Prompt: Look through the records below for the line with "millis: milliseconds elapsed". Return that line and each one after it up to and including the line with "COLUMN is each", exactly.

Available records:
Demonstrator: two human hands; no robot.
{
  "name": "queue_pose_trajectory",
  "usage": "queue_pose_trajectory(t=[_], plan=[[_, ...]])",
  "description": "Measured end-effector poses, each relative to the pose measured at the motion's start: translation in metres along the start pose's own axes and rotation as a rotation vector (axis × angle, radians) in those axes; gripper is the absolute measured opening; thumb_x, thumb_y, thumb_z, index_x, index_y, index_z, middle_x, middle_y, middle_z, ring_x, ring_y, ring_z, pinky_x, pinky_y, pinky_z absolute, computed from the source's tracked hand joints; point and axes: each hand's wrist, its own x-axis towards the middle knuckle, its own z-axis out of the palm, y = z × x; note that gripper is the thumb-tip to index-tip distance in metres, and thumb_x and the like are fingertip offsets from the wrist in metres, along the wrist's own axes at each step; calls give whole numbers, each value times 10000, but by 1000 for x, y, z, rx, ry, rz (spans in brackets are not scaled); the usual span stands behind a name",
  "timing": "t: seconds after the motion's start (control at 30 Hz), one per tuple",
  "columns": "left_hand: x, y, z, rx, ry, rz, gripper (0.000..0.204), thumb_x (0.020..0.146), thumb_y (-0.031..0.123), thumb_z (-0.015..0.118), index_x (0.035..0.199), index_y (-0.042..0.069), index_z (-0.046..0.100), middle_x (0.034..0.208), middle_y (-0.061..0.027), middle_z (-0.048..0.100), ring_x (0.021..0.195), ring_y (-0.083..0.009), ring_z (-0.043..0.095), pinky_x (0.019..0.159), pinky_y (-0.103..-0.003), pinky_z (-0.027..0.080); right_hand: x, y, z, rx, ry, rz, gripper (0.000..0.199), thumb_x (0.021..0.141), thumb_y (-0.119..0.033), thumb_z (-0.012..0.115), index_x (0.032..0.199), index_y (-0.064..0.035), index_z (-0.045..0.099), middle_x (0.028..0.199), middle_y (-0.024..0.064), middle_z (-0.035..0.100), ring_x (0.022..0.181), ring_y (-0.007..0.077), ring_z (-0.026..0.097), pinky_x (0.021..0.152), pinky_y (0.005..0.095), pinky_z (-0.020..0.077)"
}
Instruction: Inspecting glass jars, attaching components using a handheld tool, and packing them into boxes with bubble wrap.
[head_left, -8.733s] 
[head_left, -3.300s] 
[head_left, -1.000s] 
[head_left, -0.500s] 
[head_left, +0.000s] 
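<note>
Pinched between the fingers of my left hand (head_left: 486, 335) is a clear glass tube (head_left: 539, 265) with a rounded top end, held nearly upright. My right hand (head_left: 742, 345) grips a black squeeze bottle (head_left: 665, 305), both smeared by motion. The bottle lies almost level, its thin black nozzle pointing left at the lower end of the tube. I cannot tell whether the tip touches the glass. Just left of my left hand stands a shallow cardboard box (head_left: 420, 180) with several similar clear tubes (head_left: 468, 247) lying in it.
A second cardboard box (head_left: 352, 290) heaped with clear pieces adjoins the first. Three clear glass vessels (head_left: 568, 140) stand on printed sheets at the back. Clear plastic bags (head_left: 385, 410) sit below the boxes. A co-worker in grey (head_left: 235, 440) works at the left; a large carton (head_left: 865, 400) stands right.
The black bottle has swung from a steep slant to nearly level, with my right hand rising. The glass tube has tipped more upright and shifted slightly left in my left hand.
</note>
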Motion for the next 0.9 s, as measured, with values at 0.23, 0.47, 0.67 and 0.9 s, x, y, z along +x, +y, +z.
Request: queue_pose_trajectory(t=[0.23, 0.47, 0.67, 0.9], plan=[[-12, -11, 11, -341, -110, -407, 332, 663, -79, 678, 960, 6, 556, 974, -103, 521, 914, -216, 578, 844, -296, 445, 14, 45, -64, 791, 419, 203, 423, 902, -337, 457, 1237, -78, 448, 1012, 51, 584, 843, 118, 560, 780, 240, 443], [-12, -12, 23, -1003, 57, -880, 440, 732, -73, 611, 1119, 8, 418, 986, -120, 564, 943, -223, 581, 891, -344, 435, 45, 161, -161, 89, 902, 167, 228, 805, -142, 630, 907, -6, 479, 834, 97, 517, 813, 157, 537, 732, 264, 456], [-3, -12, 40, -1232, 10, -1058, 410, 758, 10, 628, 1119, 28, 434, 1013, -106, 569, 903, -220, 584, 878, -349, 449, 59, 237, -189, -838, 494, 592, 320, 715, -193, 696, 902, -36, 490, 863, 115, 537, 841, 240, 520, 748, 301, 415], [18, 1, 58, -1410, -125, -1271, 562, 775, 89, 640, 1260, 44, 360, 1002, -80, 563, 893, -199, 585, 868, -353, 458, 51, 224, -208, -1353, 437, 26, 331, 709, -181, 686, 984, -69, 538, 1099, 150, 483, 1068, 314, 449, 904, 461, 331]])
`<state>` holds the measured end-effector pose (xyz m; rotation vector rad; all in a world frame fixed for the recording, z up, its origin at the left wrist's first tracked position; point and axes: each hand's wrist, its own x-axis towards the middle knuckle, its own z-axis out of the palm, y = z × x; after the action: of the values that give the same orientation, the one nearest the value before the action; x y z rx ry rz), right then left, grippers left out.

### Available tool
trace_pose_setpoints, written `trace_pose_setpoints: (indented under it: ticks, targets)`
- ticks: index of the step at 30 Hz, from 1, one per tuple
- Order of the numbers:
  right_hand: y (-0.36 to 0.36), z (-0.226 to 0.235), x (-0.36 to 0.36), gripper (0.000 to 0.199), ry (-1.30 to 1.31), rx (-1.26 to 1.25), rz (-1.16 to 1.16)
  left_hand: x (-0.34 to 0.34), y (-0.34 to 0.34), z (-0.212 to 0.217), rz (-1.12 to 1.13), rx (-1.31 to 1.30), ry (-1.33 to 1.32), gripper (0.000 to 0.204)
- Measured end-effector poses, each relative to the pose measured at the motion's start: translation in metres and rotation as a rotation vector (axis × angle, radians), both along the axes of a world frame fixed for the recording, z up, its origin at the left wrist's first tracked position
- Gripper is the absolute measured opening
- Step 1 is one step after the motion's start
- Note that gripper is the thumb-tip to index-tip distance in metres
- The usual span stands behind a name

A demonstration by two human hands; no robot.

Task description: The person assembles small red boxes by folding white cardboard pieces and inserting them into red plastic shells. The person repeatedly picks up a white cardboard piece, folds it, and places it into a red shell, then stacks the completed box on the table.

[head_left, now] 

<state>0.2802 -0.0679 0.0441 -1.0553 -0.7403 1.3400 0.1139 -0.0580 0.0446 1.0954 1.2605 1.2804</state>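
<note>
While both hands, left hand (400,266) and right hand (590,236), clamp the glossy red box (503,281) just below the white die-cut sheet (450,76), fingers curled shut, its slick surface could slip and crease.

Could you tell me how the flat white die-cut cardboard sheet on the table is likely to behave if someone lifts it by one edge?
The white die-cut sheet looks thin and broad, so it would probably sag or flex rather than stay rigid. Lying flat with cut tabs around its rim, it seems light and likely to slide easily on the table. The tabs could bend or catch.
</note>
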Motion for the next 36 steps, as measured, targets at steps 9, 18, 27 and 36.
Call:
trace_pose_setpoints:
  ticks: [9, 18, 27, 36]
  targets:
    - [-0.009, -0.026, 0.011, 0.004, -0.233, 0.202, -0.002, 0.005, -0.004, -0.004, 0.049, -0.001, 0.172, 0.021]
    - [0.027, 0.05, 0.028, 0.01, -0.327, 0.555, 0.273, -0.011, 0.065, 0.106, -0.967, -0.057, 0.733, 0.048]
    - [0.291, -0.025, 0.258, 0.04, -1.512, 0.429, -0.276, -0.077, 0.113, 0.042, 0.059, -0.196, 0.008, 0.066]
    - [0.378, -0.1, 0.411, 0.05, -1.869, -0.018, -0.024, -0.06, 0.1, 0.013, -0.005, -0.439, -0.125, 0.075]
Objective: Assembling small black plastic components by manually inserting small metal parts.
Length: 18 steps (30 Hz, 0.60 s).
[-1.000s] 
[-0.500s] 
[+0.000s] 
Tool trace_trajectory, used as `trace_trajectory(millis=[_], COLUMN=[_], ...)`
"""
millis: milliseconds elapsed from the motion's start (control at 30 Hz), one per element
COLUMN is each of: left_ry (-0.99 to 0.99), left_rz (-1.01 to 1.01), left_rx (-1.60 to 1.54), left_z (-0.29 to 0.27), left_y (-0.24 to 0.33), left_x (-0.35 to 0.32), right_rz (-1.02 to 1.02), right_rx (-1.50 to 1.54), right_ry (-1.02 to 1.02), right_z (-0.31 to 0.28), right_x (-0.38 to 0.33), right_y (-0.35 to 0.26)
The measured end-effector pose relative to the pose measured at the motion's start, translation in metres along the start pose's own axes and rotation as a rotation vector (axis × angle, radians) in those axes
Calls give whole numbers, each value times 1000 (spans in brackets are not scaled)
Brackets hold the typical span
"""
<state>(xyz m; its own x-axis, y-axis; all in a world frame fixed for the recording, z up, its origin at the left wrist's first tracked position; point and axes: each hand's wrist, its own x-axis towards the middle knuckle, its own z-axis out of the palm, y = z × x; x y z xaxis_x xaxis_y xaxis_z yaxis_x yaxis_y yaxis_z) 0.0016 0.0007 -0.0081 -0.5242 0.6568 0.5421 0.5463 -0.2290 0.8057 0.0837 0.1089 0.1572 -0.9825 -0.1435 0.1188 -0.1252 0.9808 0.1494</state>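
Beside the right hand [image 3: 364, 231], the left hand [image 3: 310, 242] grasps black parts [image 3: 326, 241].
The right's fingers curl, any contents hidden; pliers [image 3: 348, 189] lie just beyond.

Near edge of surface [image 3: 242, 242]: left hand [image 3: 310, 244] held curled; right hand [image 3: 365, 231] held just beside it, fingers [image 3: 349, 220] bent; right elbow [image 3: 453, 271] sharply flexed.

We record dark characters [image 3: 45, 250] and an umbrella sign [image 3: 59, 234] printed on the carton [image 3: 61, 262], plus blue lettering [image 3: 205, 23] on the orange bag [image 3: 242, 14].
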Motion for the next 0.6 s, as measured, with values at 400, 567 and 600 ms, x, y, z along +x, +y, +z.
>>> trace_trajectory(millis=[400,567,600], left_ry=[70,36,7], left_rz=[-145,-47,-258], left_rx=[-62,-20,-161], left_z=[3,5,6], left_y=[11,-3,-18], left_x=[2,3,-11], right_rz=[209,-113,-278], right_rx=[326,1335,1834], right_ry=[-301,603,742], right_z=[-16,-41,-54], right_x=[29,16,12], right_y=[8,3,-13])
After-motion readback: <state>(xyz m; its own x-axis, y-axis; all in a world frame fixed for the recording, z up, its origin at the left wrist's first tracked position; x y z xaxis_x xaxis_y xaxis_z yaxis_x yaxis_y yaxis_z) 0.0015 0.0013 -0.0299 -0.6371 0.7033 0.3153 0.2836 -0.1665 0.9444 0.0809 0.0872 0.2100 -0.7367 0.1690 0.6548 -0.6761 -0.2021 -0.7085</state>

Written response:
millis: milliseconds elapsed from the motion's start (control at 30 Hz), one per element
COLUMN is each of: left_ry (-0.99 to 0.99), left_rz (-1.01 to 1.01), left_rx (-1.60 to 1.54), left_z (-0.29 to 0.27), left_y (-0.24 to 0.33), left_x (-0.35 to 0.32), right_rz (-1.02 to 1.02), right_rx (-1.50 to 1.54), right_ry (-1.02 to 1.02), right_z (-0.31 to 0.28), right_x (-0.38 to 0.33), right_y (-0.35 to 0.26)

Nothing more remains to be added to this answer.